## Supplied material
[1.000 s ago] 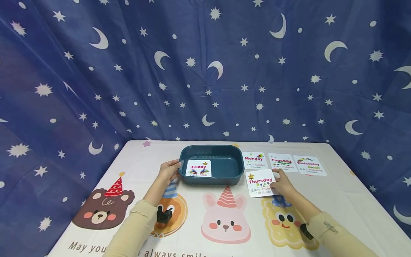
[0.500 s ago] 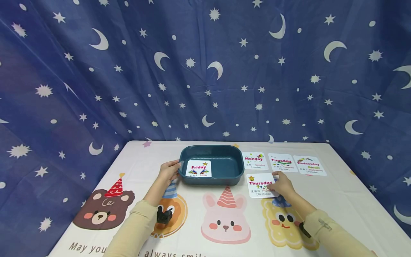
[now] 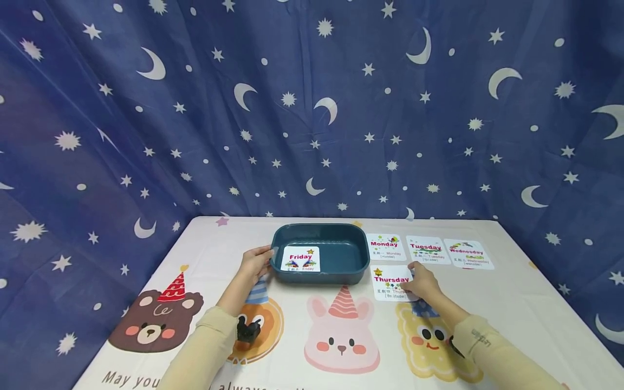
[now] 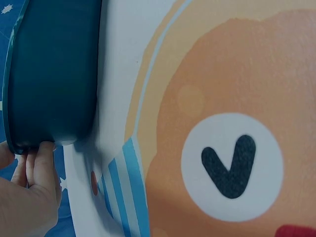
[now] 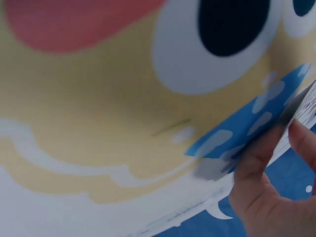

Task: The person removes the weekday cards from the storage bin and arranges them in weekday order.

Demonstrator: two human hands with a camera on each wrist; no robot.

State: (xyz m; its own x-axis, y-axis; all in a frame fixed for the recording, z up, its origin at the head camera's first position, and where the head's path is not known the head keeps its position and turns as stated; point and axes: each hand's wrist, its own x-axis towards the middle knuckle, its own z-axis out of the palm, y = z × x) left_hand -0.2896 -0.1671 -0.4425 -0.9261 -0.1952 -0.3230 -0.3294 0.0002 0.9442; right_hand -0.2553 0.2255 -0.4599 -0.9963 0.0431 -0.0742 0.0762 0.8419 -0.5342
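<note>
Just below the Monday card (image 3: 387, 250), got the Thursday card (image 3: 387, 283) edge-pinched in near-closed right hand (image 3: 423, 281) and the tub (image 3: 322, 278) gripped in curled left hand (image 3: 257, 260), so probably best lay that card square before releasing.

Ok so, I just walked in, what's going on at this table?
A person's left grip holds the left end of a dark teal bin, with the Friday card inside. Their right grip pinches the right edge of the Thursday card, just nearer the person than the Monday card. That one, the Tuesday card and the Wednesday card sit in a row right of the bin.
</note>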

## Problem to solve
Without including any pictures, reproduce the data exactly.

## Exercise answer
[1.000 s ago] 
[0.500 s ago] 
[now] 
[now] 
[now] 

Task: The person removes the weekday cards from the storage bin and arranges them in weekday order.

Demonstrator: two human hands with a camera on each wrist; no robot.

State: (xyz m; its own x-axis, y-axis; all in a frame fixed for the recording, z up, its origin at the head camera's first position, and where the head's path is not known the head keeps its position and turns as stated; point and axes: each hand's wrist, its own x-axis towards the middle knuckle, its own z-axis out of the palm, y = z × x) left_hand -0.2896 -0.1671 -0.4425 -0.9261 -0.1952 -0.3230 -0.3294 0.0002 0.9442; right_hand -0.2553 0.2255 -0.4599 -0.9963 0.0431 -0.0742 0.0762 0.8419 -0.5342
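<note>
Just below the Monday card (image 3: 387, 250), got the Thursday card (image 3: 387, 283) edge-pinched in near-closed right hand (image 3: 423, 281) and the tub (image 3: 322, 278) gripped in curled left hand (image 3: 257, 260), so probably best lay that card square before releasing.

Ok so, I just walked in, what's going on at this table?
A person's left grip holds the left end of a dark teal bin, with the Friday card inside. Their right grip pinches the right edge of the Thursday card, just nearer the person than the Monday card. That one, the Tuesday card and the Wednesday card sit in a row right of the bin.
</note>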

Nothing else is needed for this exercise.